Comparison Table of methods | ||
---|---|---|
ROCKET | GAF | MTF |
-Presents the highest accuracy of the three representations, with f1 scores over 0.6, even with unbalanced datasets. -The computation time increases linearly with the increase of number of kernels and the time series length. -It’s not image based, can be used with more traditional methods. -Due to the random initialization of the kernels, no hyperparameter tunning is required. |
-Presents the lowest computation time. -The accuracy obtained is lower than ROCKET, but comparable in some datasets. -Performance may increase with hyperparameter tunning on the NN or implementing other architectures. -Involves more hyperparameter for the transformation stage. -Memory consuming method. -Piecewise aggregate approximation is needed for high length data to avoid memory overflow. |
-Presents the lowest accuracy of all three methods. Struggles with unbalanced datasets. -Presents stability issues with high number of bins. -Has a fast computing time when transformation hyperparameters are well suited. - Involves more hyperparameter for the transformation stage. -Memory consuming method. -Piecewise aggregate approximation is needed for high length data to avoid memory overflow. |
Depending on the specific application and the tradeoffs you're willing to consider, you might opt for one method over another. Among all three, GAF demonstrated the most balanced performance concerning accuracy and utilization of time resources.

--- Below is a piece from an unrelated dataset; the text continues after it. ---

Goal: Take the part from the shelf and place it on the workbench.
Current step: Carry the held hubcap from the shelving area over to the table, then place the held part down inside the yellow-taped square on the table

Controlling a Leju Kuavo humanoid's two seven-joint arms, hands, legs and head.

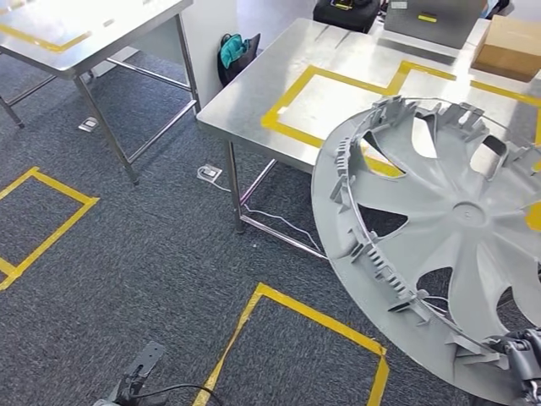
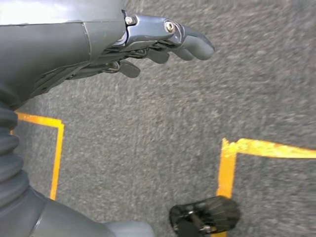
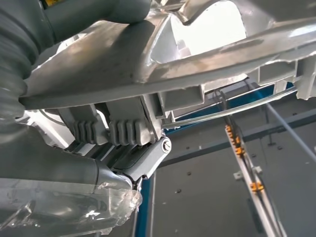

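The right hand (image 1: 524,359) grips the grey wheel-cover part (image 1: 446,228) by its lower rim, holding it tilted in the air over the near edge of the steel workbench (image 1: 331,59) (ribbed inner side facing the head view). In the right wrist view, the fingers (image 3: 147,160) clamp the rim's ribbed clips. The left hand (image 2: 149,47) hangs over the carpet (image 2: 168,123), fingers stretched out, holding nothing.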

Additionally, these scrutinized time series transformation methods could prove beneficial in various machine learning tasks beyond classification, such as forecasting [15] [16] [17] [18] or clustering [19]. This can be explored in future work.
Conclusion
In this study, our primary focus was on transforming time series data to enhance classification performance. We introduced three distinct methods-Random Convolutional Kernel Transform, Gramian Angular Fields, and Markov Transition Fields-and rigorously tested their efficacy using five diverse biomedical datasets. The results illustrate that biomedical signals, when treated as time series data, can achieve classification performances akin to state-of-the-art methodologies [20] [21].
While our choice of classifiers was based on existing literature, it's crucial to note their adaptability to various other classifier types and architectures. For instance, in [10], a tiled Convolutional Neural Network was employed, with its last layer serving as input for a Support Vector Machine classifier. Different neural network architectures might yield comparable outcomes.
Notably, these imaging methods exhibit sensitivity to noise and generally perform optimally with signals less than 1000 samples in length due to memory constraints. However, they enable the extraction of diverse features from the data, significantly improving classification performance for temporal datasets.
For large-scale applications, the integration of deep learning computer vision approaches with attention mechanisms could leverage these representations, potentially offering promising outcomes in big data contexts.